*What the task asks*.
Transcribe the listing exactly as written. Leave the images out.

--- Data shown ---

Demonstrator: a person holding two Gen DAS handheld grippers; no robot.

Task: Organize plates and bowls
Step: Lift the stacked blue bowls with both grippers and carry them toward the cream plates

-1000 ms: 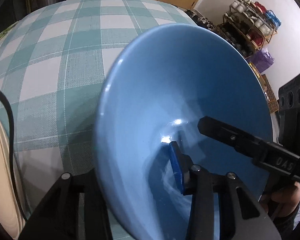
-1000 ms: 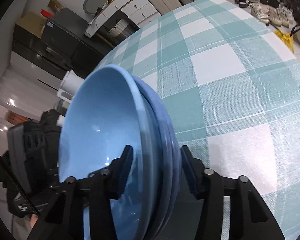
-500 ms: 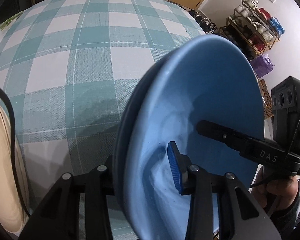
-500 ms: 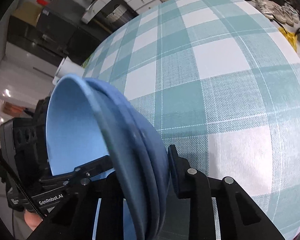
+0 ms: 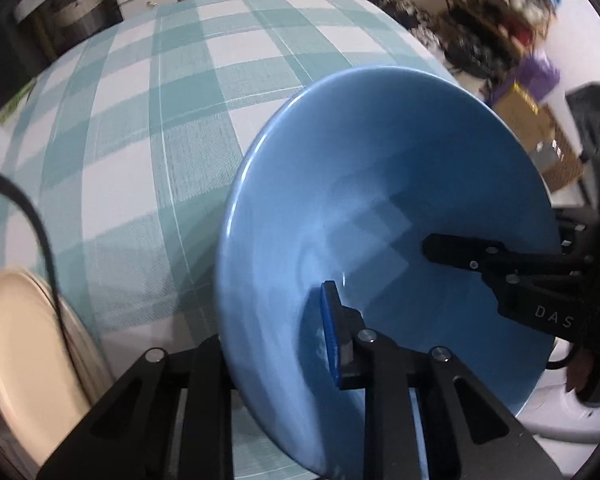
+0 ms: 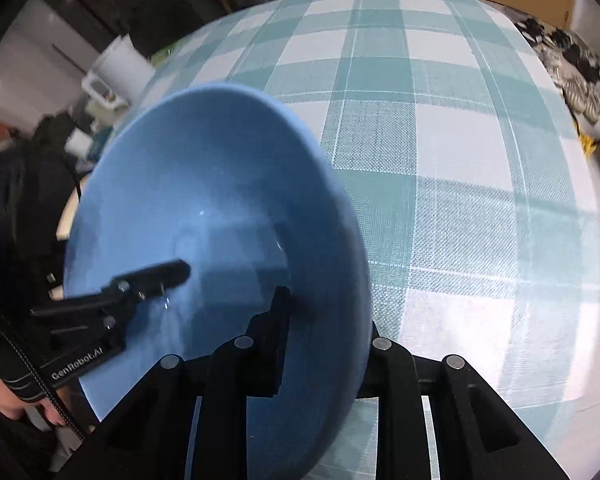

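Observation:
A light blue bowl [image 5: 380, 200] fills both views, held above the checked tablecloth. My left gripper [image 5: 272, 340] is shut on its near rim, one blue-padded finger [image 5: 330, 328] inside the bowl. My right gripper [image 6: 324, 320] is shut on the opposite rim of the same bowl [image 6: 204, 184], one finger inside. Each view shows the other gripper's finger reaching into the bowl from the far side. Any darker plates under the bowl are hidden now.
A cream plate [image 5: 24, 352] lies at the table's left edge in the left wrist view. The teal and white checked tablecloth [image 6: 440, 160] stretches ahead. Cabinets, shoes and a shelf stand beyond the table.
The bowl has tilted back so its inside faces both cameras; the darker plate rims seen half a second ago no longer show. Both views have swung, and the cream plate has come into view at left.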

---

*Reply to the task*.
Demonstrator: a person holding two Gen DAS handheld grippers; no robot.

Task: Organize plates and bowls
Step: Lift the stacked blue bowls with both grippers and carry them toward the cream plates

-1000 ms: 
-1000 ms: 
-500 ms: 
-500 ms: 
+0 ms: 
+0 ms: 

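Observation:
A light blue bowl [image 5: 380, 200] fills both views, held above the checked tablecloth. My left gripper [image 5: 272, 340] is shut on its near rim, one blue-padded finger [image 5: 330, 328] inside the bowl. My right gripper [image 6: 324, 320] is shut on the opposite rim of the same bowl [image 6: 204, 184], one finger inside. Each view shows the other gripper's finger reaching into the bowl from the far side. Any darker plates under the bowl are hidden now.
A cream plate [image 5: 24, 352] lies at the table's left edge in the left wrist view. The teal and white checked tablecloth [image 6: 440, 160] stretches ahead. Cabinets, shoes and a shelf stand beyond the table.
The bowl has tilted back so its inside faces both cameras; the darker plate rims seen half a second ago no longer show. Both views have swung, and the cream plate has come into view at left.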

Work on this exercise has been completed.